Yes, everyone knows bananas are edible, as are their starchy cousins, the plantains. One doesn’t think of banana or plantain trees as weeds or a wild food but they are. More than that, as a survival food I know they can save lives. I’ve met several they’ve saved.

Banana tree and blossom

I have a friend who defected to the United States during the cold war. She did it while on tour as a national judo champion for Vietnam many years ago. She’s a pleasant woman, but not one to mess with for many reasons. She became a Judo champion in Vietnam after escaping Cambodia as an war orphan. The Khmer Rouge killed her entire family including cousins. At age seven she survived by traveling with other kids though the jungle from Cambodia to Vietnam living on whatever they could find for two years. There were just a few of them, none of them with any living relatives. They became their own family, and still are. In the jungle my friend learned that the banana tree provided more than just bananas.

Bananas are natives to Southeast Asia and are weeds. They’re also weeds in Florida. Many bananas have escaped cultivation, or were tossed in a compost heap and survived. I have planted a few cultivars and taken a few wild ones from hollows in abandoned orange groves. I have enough so that every year one or two will produce a stalk of fat, short, sweet citrusy bananas. Enter my friend: She still likes bananas.

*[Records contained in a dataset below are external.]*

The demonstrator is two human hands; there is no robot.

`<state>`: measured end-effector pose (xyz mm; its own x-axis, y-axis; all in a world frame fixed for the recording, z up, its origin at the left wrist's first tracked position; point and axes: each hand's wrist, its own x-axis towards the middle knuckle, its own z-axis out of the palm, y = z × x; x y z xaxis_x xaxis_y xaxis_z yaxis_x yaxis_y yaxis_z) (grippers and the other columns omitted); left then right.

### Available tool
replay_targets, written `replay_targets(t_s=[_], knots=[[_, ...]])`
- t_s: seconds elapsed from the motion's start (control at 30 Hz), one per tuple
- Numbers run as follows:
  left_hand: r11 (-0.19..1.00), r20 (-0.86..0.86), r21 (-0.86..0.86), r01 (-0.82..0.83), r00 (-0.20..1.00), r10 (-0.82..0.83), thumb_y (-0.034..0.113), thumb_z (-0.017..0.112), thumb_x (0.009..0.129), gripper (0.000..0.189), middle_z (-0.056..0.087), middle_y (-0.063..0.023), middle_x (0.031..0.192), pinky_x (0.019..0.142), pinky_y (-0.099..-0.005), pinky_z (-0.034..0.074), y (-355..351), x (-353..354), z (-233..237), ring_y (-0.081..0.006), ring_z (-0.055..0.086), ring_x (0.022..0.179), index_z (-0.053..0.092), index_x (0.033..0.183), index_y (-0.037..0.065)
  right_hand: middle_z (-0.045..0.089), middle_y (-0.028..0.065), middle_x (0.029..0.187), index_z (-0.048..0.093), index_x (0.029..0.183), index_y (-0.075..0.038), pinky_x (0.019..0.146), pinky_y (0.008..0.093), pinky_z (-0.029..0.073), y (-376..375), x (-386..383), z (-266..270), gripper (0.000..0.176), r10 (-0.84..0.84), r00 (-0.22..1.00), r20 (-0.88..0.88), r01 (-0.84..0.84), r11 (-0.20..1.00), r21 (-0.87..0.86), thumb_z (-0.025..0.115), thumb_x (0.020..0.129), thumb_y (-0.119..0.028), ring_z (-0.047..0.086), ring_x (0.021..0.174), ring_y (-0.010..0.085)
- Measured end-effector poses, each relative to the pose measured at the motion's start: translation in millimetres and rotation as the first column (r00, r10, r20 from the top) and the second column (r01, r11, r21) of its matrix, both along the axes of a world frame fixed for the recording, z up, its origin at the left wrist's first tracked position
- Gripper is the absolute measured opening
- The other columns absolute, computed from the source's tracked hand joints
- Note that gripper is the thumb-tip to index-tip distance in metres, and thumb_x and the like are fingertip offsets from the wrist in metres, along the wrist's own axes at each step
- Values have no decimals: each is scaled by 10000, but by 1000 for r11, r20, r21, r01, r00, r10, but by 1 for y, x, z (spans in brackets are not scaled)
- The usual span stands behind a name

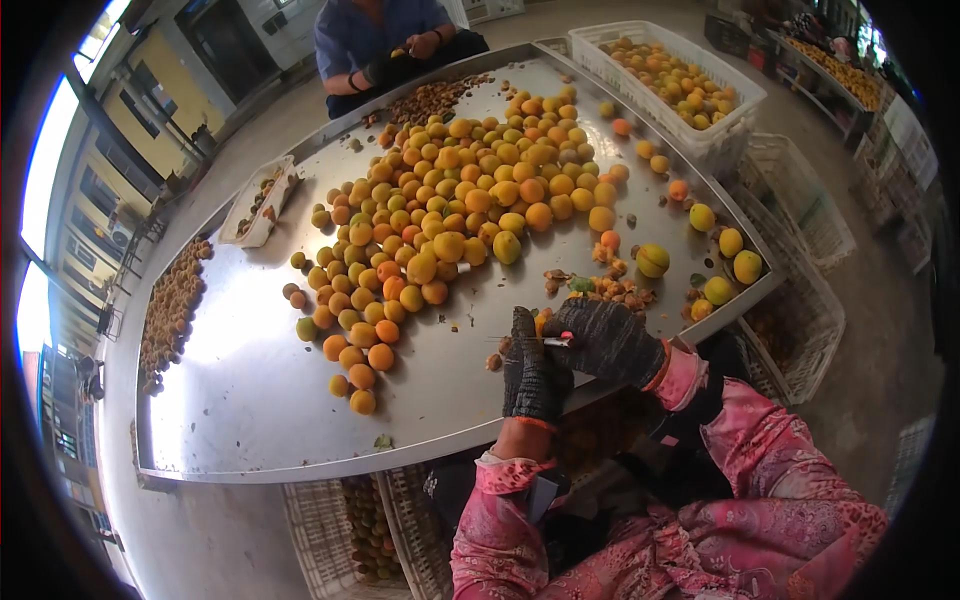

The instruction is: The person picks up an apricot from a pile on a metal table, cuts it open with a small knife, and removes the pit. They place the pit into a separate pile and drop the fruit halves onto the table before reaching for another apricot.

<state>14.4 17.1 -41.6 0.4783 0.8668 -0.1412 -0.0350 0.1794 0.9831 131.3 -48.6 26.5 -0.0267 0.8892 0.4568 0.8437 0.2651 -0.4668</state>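
Observation:
My left hand (535, 372), in a black glove, is closed by the table's near edge. A bit of orange apricot (543, 319) shows between its fingers and my other hand; most of the fruit is hidden. My right hand (612, 342), also gloved in black, is closed round a small knife (557, 341) with a red and white part, its thin end pointing left across my left hand. Just beyond lie brownish pits and scraps (622, 291) with a green leaf. A large pile of apricots (450, 190) covers the table's middle.
A metal table (440, 400) with a raised rim stands before me. Pits (175, 310) line its left edge, near a white tray (262, 205). A white crate (740, 115) of apricots stands at the far right; more crates are below. Another person (375, 45) works opposite.

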Motion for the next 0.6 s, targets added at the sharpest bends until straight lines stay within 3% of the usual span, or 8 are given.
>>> replay_targets(t_s=[0.13, 0.2, 0.23, 0.3, 0.33, 0.43, 0.57, 0.6], knots=[[775, -510, 586, 238, 851, 124, 39, 480, 855, 374, 598, -154, 886, 711, -359, 468, -16, -9, 39, -276, 590, 836, 423, 1222, -6, 583, 91, 810, 592, 972, -89, 679, 363, 465, -3, 7, -7, 227, 21, 998, -56, -15, 995, 103, 622, 784, -212, 582, 780, 258], [568, -339, 793, 219, 934, 113, 90, 516, 844, 355, 596, -193, 935, 711, -378, 464, -9, -11, 29, -327, 589, 858, 464, 1186, 10, 618, 85, 793, 594, 986, -64, 664, 337, 485, -7, 13, -3, 235, -213, 683, -698, 49, 968, -247, 635, 791, -189, 615, 745, 182], [564, -343, 796, 221, 932, 120, 90, 516, 844, 355, 596, -193, 935, 711, -378, 464, -16, -14, 35, -327, 589, 858, 464, 1186, 10, 618, 85, 793, 594, 986, -64, 664, 337, 485, -8, 20, -2, 235, -205, 680, -704, 44, 970, -241, 635, 791, -189, 615, 745, 182], [954, -98, 153, 258, 964, -245, 224, 573, 842, 320, 614, -155, 895, 711, -352, 467, -39, -23, 56, -259, 609, 823, 549, 1027, -35, 634, 78, 780, 589, 1018, -45, 661, 309, 500, -10, 34, -1, 270, -171, 877, -448, 174, 984, -33, 654, 790, -175, 619, 719, 126], [871, -360, 267, 413, 881, -308, 224, 576, 845, 346, 612, -166, 941, 721, -331, 466, -44, -27, 61, -231, 609, 833, 543, 1091, -18, 639, 102, 851, 564, 1086, -53, 717, 319, 498, -10, 42, -5, 353, -267, 832, -486, 166, 956, -240, 666, 774, -181, 627, 781, 169], [554, -424, 697, 456, 885, -194, 240, 573, 860, 365, 626, -128, 922, 702, -291, 468, -57, -30, 60, -161, 602, 761, 545, 1134, 0, 630, 134, 920, 536, 1126, -67, 751, 347, 488, -21, 41, -5, 416, -346, 885, -310, 254, 919, -300, 679, 759, -201, 622, 852, 224], [669, -252, 631, 393, 919, -302, 250, 594, 854, 399, 631, -93, 903, 625, -265, 470, -38, -32, 55, -128, 586, 689, 536, 1177, 23, 604, 173, 1004, 521, 1139, -55, 799, 389, 471, -23, 46, -22, 458, -384, 894, -230, 283, 883, -376, 618, 796, -343, 595, 921, 309], [834, -289, 445, 325, 934, -210, 260, 604, 839, 404, 623, -125, 964, 650, -297, 484, -24, -33, 52, -177, 603, 725, 544, 1165, 29, 604, 173, 1004, 521, 1139, -55, 799, 389, 471, -24, 47, -23, 458, -383, 892, -239, 280, 884, -374, 618, 796, -343, 595, 921, 309]])
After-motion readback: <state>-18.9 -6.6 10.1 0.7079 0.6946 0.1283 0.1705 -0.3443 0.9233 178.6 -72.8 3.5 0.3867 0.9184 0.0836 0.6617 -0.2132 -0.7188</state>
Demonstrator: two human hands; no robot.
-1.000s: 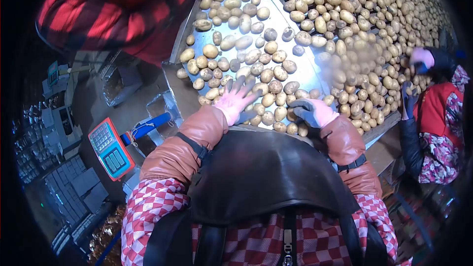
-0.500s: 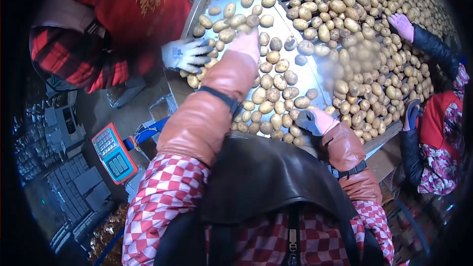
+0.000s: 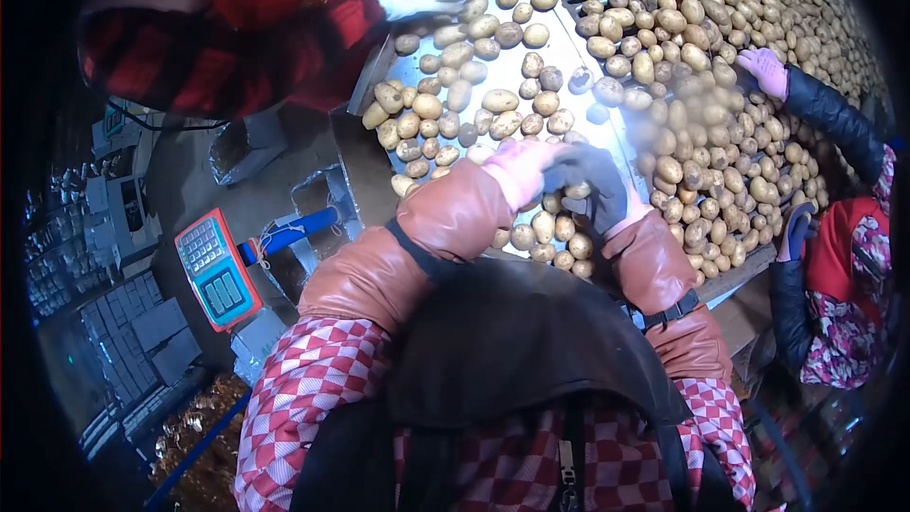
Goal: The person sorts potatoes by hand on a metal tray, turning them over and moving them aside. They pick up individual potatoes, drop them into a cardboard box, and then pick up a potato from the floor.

As soon as one of my trees (correctly a pseudo-stalked herb) has a flower she lobs it off to take it home for a delicacy. She tells me my tree will have better bananas if she takes the blossom. I let her have them. I figure if she still likes them then she can have them. She earned the hard way the right to enjoy life.

The flower can be eaten raw or cooked. More so, the banana edibles don’t stop there. The core (and root stalk) of the banana’s trunk is also edible. It is used, notably, in the Burmese dish mohinga. Banana stalks are available year round where ever bananas grow. Incidentally, a juice extract of the core is used to treat kidney stones. Also, the sap of the tree makes an excellent glue as is. And I should mention the leaves. Banana leaves are large, flexible and waterproof. They can be used as umbrellas. One can often find holiday food wrapped in them in Oriental markets. Besides wrapping, they can be used to steam, roast, carry and pack food. They can be used as plates. They also contain a lot of oil and can be used like a frying pan to cook eggs.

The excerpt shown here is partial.